Counting the line with "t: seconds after" as the last one, copy out the lines of the data exactly from the first onward.

◆ Records for processing
==============================
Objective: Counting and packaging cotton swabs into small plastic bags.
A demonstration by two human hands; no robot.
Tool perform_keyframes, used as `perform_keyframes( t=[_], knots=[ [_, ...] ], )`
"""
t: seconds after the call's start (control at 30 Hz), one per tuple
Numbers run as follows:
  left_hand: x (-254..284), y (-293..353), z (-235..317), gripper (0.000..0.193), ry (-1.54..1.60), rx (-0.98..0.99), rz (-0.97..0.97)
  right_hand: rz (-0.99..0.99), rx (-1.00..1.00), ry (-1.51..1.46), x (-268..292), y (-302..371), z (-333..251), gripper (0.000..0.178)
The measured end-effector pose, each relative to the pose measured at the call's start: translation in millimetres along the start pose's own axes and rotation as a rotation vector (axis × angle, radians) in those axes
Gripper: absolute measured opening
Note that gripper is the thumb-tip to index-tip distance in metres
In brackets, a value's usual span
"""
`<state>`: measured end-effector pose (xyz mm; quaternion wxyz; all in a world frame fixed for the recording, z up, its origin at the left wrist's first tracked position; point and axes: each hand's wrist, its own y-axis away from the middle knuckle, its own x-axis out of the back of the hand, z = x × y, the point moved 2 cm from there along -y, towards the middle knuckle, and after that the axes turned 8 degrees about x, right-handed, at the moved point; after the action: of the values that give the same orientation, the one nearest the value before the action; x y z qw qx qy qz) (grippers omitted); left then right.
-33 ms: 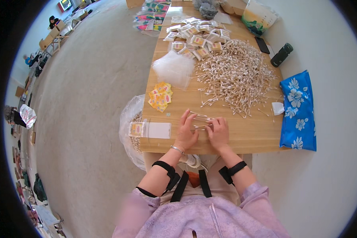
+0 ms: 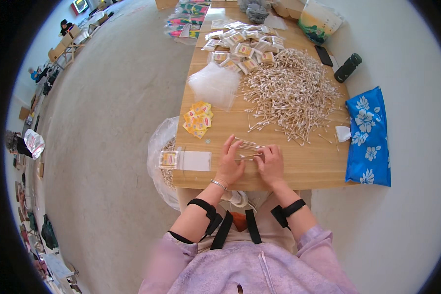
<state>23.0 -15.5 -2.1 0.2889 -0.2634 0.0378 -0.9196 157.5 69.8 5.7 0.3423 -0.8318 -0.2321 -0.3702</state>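
Note:
Close to the near edge of the table, a few cotton swabs (image 2: 250, 145) lie crosswise between my hands. My left hand (image 2: 229, 164) has its curved fingers and thumb at their left ends. At their right ends, my right hand (image 2: 271, 164) pinches with its fingertips. Left of my hands is a clear packet of swabs with a yellow label (image 2: 169, 159), hanging over the table's left edge, with a white card (image 2: 197, 160) beside it. Beyond my hands spreads a large heap of loose cotton swabs (image 2: 294, 93).
Yellow labels (image 2: 198, 119) and clear plastic bags (image 2: 214, 84) lie along the left side. Filled packets (image 2: 242, 46) are piled farther back. On the right are a blue flowered tissue pack (image 2: 368, 137), a dark bottle (image 2: 348, 67) and a phone (image 2: 323, 56). A plastic sack (image 2: 160, 142) hangs at the left edge.

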Motion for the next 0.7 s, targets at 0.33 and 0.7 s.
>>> perform_keyframes(
  t=[0.33,0.7],
  knots=[
    [-3,2,-5,0.057,0.001,-0.003,-0.039,-0.130,0.048,-0.014,3,1,12,0.014],
    [-1,3,-7,0.053,0.019,0.024,0.033,-0.038,-0.024,-0.029,-11,-12,-12,0.009]
  ],
)
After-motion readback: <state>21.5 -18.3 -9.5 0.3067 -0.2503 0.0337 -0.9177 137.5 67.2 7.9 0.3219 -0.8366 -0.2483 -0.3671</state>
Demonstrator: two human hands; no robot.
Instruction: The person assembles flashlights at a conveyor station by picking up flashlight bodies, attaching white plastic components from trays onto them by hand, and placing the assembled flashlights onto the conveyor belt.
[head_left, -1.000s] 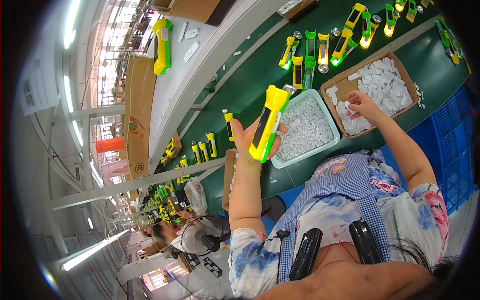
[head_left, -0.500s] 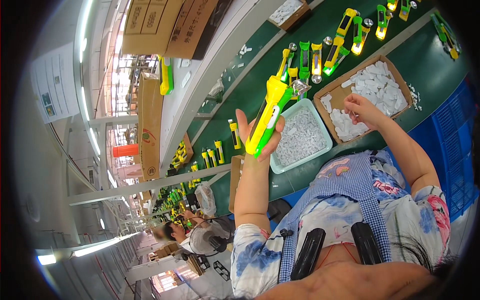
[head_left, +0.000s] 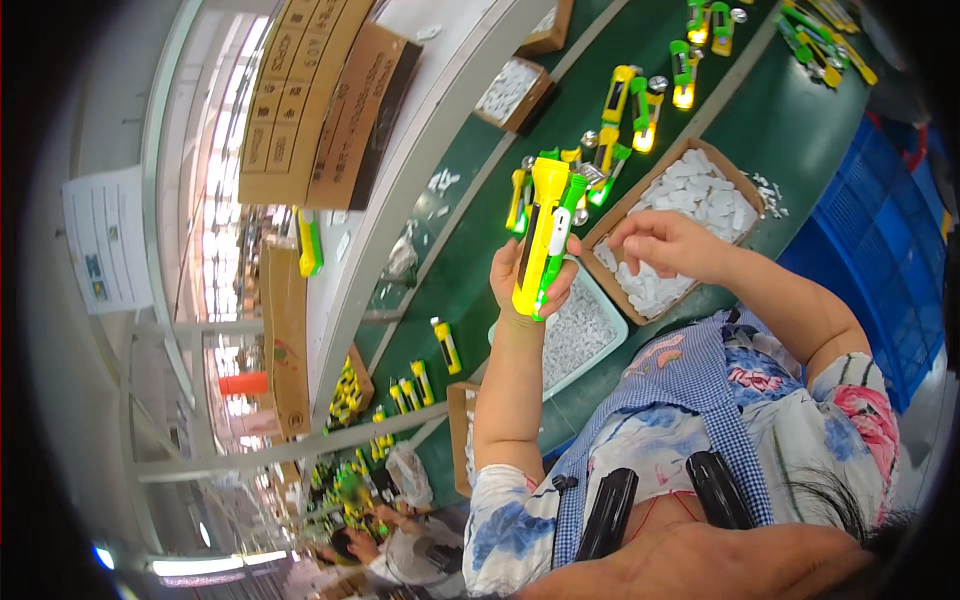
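Observation:
A yellow and green flashlight (head_left: 535, 240) stands nearly upright in my left hand (head_left: 507, 285), whose fingers wrap round its lower body. Its two coloured halves lie side by side with a white strip (head_left: 559, 235) along one, and a shiny reflector (head_left: 592, 175) sticks out beside the head. Light glows at its lower end. My right hand (head_left: 672, 245) is over the cardboard box (head_left: 717, 150) of flat white plastic pieces (head_left: 695, 190), fingers curled and thumb near the fingertips. What they pinch, if anything, is too small to make out.
A pale tub (head_left: 612, 340) of small white parts sits beside my left forearm. Several lit flashlights (head_left: 640, 110) lie farther along the green bench, with more (head_left: 447, 345) at left. A metal rail (head_left: 400, 245) runs beside the bench; blue crates (head_left: 870, 260) stand at right.
The view has shifted, so the bench things appear lower and farther left. My left hand has turned the flashlight more upright. My right hand has moved toward it, over the near part of the box.

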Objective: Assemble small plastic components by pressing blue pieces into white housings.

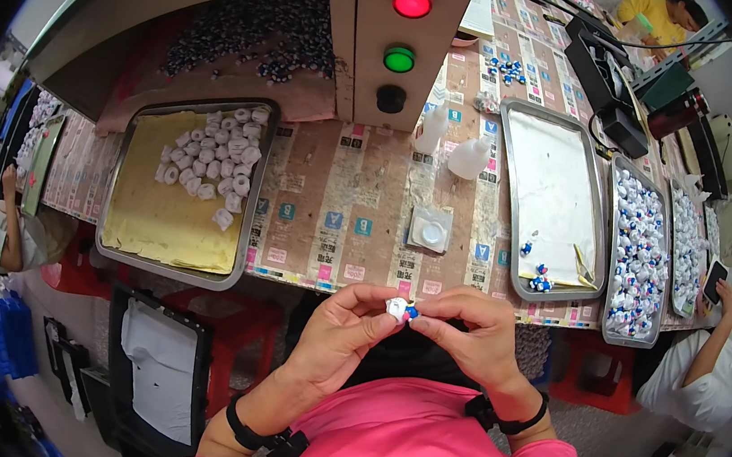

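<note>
White and blue meet: the small white piece point(396, 308) touches the blue piece point(411, 312) in the air, just off the near edge of the worktop point(339, 189). We judge both light and fairly stiff, perhaps slick, best taken lightly by the sides. Our left hand point(338, 326) has its grip narrow, pinching the white piece; our right hand point(479, 332) pinches the blue piece just as closely.

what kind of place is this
Probably a small-parts assembly workshop: the left hand and right hand hold a small white-and-blue piece, a metal tray holds many loose white pieces, and a cabinet with a red light and green light stands at the worktable.
</note>
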The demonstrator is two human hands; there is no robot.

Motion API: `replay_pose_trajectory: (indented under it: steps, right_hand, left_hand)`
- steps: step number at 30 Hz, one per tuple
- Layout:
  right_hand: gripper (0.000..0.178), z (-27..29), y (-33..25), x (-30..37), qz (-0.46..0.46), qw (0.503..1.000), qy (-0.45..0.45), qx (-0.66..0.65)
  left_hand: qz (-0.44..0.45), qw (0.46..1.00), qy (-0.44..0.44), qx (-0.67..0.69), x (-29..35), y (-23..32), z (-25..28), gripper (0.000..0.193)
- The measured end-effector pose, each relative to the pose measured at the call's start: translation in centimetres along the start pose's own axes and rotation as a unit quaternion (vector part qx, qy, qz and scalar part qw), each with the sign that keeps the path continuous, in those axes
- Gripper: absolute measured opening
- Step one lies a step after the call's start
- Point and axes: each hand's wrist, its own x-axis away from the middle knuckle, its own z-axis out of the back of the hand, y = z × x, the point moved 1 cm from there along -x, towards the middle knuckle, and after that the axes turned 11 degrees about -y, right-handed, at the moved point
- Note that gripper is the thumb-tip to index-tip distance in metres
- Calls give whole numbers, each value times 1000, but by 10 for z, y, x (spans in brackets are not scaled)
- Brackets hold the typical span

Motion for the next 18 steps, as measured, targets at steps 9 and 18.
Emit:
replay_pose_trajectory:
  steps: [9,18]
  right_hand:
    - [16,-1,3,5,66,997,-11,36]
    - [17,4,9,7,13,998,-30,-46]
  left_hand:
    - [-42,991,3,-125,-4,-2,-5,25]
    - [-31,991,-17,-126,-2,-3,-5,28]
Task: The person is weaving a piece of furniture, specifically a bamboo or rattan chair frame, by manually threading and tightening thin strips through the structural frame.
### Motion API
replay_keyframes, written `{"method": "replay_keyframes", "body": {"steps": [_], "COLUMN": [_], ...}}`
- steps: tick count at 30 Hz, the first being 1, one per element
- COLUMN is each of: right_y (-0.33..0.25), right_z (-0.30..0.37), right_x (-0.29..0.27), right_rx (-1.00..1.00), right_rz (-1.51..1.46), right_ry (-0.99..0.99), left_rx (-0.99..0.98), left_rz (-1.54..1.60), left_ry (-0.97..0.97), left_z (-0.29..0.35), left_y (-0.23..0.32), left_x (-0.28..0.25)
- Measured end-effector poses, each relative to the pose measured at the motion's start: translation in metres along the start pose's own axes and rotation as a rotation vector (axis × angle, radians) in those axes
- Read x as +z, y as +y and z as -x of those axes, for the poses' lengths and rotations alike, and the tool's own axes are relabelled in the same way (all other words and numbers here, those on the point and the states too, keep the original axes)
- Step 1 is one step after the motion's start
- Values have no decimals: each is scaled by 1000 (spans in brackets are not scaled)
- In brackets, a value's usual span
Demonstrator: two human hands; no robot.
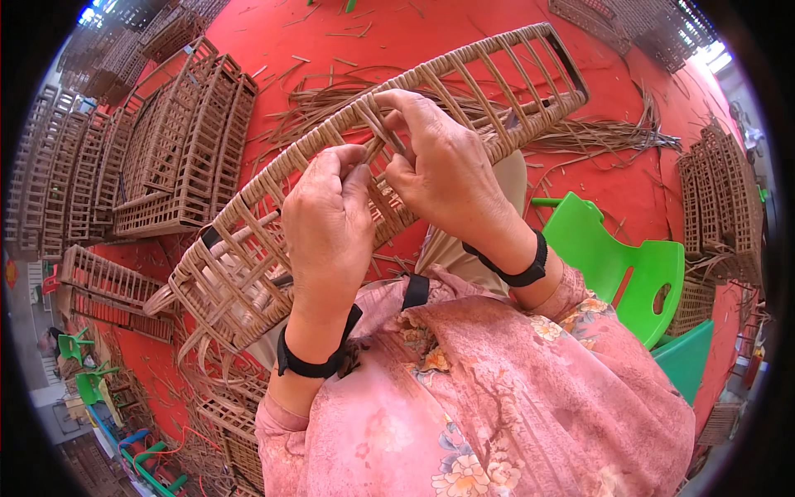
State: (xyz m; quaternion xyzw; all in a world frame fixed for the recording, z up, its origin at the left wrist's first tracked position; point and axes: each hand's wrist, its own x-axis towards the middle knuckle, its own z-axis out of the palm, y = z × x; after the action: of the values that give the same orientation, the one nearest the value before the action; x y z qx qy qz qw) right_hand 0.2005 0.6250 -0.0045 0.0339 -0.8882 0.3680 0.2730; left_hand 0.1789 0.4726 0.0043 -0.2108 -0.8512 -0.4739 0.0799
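While both hands meet over its near-middle stretch, a long openwork basket [339, 114] lies slantwise across the person's front, its far end up to the right and its other end down to the left. The left hand [328, 215] has thumb and forefinger drawn together on a brown strip [378, 131] just inside the wrapped rim. The right hand [447, 161] bends its fingers over the same spot; its own knuckles hide the tips, so I cannot tell whether they clamp that strip too. Between them, the hands and the left forearm cover part of the basket's slats.

Beyond the basket, loose strips [609, 137] spread over the red floor covering [273, 37], partly hidden behind the frame. Stacked brown baskets [178, 161] crowd the left, with a narrower basket [116, 282] below them, and another stack [720, 199] stands at the right edge. Near the right elbow sits a bright green chair [571, 236], a darker green panel [689, 360] beside it. Small green stools [74, 344] stand at lower left.
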Motion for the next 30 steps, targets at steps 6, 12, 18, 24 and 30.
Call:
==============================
◆ Solution for this problem
Objective: Counting and packaging cotton swabs into small plastic bags.
A demonstration by two human hands; no robot.
Tool perform_keyframes, used as `perform_keyframes( t=[_], knots=[ [_, ...] ], )`
"""
t: seconds after the call's start (control at 30 Hz), one per tuple

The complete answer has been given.